Story-Teller 7: Mir doch Wurst!

Neulich war ich im Ruhrgebiet unterwegs – Essen, Dortmund, Gelsenkirchen – die volle Dröhnung. Das ist an sich jetzt nicht weiter schlimm. Was man mir aber zum Mittag auftischte, ließ mein Berliner Herz bluten.

Kalorienbömbchen: Currywurst, made in Dortmund

Kalorienbömbchen: Currywurst, made in Dortmund

In Dortmund gibt es nicht Curry-Pommes rot-weiß, in Dormund gibt es Mantaplatte. Quasi das gleiche in grün, allerdings mit einem wichtigen Unterschied.
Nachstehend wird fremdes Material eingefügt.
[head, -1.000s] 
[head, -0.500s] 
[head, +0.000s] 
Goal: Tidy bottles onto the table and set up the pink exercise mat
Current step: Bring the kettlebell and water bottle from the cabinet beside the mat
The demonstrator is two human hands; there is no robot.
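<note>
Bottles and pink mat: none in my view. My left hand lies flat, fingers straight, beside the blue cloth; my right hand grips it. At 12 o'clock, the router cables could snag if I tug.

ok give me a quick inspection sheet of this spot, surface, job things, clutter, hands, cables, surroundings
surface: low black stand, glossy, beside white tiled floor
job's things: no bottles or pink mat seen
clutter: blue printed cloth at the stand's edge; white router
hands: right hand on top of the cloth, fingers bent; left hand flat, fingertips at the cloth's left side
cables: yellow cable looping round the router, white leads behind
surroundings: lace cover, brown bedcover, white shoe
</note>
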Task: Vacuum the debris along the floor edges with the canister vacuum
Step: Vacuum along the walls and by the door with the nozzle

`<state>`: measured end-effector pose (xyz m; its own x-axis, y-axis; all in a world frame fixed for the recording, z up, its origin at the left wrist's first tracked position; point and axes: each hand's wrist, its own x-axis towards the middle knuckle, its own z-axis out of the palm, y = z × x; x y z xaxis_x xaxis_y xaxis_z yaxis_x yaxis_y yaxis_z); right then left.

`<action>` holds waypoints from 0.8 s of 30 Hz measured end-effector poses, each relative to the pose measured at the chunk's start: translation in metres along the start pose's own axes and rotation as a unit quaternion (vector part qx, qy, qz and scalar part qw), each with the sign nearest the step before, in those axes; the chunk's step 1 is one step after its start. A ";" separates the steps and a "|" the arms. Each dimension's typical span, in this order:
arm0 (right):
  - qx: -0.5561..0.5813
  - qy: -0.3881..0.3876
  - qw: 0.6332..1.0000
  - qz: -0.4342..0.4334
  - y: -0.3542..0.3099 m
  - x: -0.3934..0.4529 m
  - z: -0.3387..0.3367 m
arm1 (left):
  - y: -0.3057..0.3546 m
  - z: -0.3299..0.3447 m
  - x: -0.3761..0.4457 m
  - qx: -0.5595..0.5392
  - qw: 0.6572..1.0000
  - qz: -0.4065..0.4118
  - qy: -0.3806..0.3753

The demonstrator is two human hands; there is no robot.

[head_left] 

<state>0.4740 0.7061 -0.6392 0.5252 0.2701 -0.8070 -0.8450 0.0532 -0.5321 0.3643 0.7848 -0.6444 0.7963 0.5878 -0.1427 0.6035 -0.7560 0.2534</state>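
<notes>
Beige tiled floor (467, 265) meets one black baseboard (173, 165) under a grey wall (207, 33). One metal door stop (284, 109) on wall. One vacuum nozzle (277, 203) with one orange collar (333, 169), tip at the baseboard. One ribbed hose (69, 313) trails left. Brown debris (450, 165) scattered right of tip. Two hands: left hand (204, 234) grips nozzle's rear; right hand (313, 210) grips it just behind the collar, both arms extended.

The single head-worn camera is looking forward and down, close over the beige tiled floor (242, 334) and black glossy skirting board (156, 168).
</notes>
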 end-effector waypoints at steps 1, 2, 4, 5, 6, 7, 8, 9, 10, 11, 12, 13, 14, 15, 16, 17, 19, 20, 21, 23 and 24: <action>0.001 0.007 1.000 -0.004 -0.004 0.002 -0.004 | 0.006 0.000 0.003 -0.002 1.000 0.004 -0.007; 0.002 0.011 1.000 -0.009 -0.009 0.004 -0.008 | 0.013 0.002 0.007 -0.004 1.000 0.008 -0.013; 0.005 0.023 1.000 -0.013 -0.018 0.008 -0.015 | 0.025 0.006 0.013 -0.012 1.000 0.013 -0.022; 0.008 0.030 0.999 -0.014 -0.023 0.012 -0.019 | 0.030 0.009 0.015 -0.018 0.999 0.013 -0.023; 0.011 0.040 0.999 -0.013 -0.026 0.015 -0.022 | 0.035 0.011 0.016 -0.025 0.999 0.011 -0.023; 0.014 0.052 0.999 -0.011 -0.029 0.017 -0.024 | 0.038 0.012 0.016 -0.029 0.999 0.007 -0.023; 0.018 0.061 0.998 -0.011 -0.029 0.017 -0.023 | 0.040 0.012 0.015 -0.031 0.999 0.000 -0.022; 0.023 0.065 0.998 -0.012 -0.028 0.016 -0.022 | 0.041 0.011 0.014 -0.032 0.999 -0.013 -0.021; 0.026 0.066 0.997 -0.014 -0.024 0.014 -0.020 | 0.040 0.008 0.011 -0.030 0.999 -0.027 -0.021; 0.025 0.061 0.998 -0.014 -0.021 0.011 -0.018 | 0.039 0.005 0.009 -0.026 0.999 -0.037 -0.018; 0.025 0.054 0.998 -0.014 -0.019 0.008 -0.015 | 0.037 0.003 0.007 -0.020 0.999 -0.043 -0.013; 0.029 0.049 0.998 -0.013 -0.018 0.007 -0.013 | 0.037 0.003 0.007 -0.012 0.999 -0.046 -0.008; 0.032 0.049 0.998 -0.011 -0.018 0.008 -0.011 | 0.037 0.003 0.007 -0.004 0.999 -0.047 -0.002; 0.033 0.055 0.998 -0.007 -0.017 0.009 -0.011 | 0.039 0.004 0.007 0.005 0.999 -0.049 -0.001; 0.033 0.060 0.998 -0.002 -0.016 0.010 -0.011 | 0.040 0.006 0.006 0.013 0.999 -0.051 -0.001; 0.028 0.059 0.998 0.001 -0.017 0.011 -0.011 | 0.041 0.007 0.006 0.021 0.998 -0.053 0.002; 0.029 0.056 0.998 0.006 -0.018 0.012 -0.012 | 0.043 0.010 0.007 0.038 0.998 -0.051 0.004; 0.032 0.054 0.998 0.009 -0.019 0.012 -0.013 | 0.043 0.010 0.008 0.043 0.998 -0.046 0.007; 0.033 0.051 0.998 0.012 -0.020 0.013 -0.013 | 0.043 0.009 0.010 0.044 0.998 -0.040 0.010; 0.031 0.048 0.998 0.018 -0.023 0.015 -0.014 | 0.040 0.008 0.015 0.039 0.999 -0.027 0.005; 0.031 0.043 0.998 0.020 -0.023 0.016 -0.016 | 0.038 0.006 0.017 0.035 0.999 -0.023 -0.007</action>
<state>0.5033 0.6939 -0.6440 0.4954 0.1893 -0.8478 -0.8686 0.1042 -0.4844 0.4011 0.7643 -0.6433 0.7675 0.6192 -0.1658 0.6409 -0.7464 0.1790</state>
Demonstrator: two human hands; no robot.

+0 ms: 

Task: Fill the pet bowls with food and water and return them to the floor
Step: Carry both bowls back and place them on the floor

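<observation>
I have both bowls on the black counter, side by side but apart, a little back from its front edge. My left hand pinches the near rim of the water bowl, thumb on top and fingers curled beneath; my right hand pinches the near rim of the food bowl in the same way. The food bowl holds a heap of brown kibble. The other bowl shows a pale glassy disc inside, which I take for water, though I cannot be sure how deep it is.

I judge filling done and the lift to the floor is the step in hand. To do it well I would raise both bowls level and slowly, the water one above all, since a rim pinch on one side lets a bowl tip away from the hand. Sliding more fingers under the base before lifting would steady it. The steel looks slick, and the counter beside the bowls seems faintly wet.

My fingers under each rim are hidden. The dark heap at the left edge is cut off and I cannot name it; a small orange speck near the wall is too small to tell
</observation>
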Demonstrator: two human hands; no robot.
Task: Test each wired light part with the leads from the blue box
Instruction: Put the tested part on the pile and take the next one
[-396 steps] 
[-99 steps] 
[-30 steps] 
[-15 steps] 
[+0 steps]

1. Die sogenannte Currywurst entpuppte sich als schnöde Bratwurst (und die gab’s – anders als bei uns- leider mit Darm)

2. Die sogenannte Curry-Soße schmeckte hauptsächlich nach dem guten alten Hela-Gewürzketchup.

Was jetzt bei einem kleinen Imbiss-Stopp auch kein Drama wäre. ABER: Wenn sich der Ruhrpott rühmt, angeblich die bessere Currywurst zu fabrizieren, muss er es auch mit der Berliner aufnehmen können.Mein Tipp: Nicht etwa Curry 36, sondern Witty’s am Wittenbergplatz.

Und das konnte sie leider nicht – soviel Haupstadt-Arroganz muss sein. Deshalb: Nicht nörgeln, besser machen. Und selber machen. Wie ihr das perfekte Sößchen hinbekommt? Hier gibt’s die Antwort!

Zutaten: Für zwei wahre Berliner

1 EL Olivenöl

120 g Tomatenmark (bitte Bio, schmeckt in diesem Fall definitiv besser!)

3 EL Currypulver

ein halber EL Cayennepfeffer

250 ml Orangensaft

1 TL Zucker

Salz und Pfeffer nach Geschmack

Rezept: Schön köcheln lassen

Das Olivenöl in einem Topf erhitzen. Tomatenmark dazugeben und 2-3 Minuten unter Rühren flüssig werden lassen. Gewürze, Zucker und Orangensaft dazugeben, kurz aufkochen lassen und auf kleiner Flamme ca. 2 Stunden einkochen lassen bis die Soße schön sämig ist. Mit Salz und Pfeffer abschmecken. Juten Hunger!